Successful allottees (in the case of oversubscription) are then issued shares and a part refund if their applications have been partly accepted. The unsuccessful ones are given a full refund. If the successful allottees had applied through Stockinvest, the stockinvest is cashed. Subsequently allotment and part refund is processed the same way. Stockinvests are returned to unsuccessful allottees.
The issuers have no choice except to cash the instruments, otherwise they have no way of assuring themselves that they have received or would receive the consideration for issue of shares.
If an issue is oversubscribed many times (100 times is quite common these days) it would mean that most of the work is unnecessary. Hundred times the issue amount is collected and 99 times is refunded. Thousands of instruments are processed in the clearing system, first by way of cheques and drafts issued by applicants and next by way of refund warrants.
Sebi can provide an effective solution to the excessive processing work in the public issue market by allowing investors to subscribe in a new way.
The investor can apply for a primary issue through a bank (which is prepared to provide this facility) if he has an account with that bank. The bank will block the amount of money which the investor is required to pay with the application in the investor's account (not actually debit the investor's account). The bank will forward all such applications to the issuer along with a schedule indicating the name of the applicant and the amount blocked for each applicant.

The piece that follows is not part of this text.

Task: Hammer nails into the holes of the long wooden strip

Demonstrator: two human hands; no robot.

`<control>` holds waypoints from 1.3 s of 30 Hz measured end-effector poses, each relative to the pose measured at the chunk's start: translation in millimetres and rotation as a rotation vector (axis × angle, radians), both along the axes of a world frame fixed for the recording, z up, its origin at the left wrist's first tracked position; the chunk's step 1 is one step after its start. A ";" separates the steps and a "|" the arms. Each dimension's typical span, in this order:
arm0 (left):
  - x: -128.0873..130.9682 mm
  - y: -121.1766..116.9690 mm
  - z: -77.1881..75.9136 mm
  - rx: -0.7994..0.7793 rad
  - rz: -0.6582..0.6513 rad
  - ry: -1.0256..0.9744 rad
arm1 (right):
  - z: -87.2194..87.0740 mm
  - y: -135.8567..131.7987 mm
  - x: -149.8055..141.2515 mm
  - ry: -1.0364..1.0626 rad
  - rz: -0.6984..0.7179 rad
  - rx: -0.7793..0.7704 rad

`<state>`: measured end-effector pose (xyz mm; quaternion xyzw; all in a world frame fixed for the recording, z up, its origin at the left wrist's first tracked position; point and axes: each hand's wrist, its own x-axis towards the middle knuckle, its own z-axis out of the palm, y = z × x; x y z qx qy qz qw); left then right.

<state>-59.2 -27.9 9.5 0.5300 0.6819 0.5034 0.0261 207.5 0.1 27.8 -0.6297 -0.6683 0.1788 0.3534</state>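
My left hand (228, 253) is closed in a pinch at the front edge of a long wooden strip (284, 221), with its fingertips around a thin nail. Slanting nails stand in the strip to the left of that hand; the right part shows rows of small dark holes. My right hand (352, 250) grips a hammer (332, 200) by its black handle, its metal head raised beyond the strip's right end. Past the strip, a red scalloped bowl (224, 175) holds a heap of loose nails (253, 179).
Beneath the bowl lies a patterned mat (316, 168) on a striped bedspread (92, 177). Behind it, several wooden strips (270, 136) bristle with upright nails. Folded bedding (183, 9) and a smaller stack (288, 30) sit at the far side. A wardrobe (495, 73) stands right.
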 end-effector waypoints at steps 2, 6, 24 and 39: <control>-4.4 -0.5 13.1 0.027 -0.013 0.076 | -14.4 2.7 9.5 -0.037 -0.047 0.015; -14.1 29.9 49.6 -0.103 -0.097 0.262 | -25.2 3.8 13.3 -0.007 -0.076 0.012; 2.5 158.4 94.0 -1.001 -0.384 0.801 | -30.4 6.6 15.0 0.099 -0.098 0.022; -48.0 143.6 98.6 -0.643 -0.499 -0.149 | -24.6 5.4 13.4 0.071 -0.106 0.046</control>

The issuer will treat all such applications as valid (i.e. as if payment has been realised). When the allotment is completed the issuer will advise the bank the investor-wise list of money to be paid to the issuer and the investor-wise refund amounts. The bank will make the money available in two working days. If there is a delay, the bank will be liable to pay interest to the issuer. The bank will get the refund by simply de-blocking the amounts in each account equivalent to the refund amount. It will also debit the accounts of successful allottees to the extent indicated, in order to make a payment to the issuer.
This facility could have been made possible even in a non-computerised environment. Now that most of the banks have embarked on a computerisation drive and many of them have connected main metropolitan centres to their head offices this facility has come within the reach.
The advantages of the system are:
* Money will not move out of investor accounts unless they are successful allottees.
* Instead of thousands of cheques and drafts only one payment per bank to the issuer will be processed in the clearing system.
* Processing refund orders will be totally eliminated to the extent of the applications made under this system.
* A huge reconciliation process at registrars end will be reduced alloing for quicker allotment.
* Issuers will save substantially on not having to print refund orders.
* Theft of refund orders will become a non-issue.
The scheme should be in addition to the existing system of subscribing through cheques/ drafts etc. This will allow the scheme to grow with growing market acceptance.
Entities that look forward to the benefits from the collection of excess funds from oversubscriptions may protest in different ways. We need not worry about them. After all, it's the the investors will drive the market towards this scheme.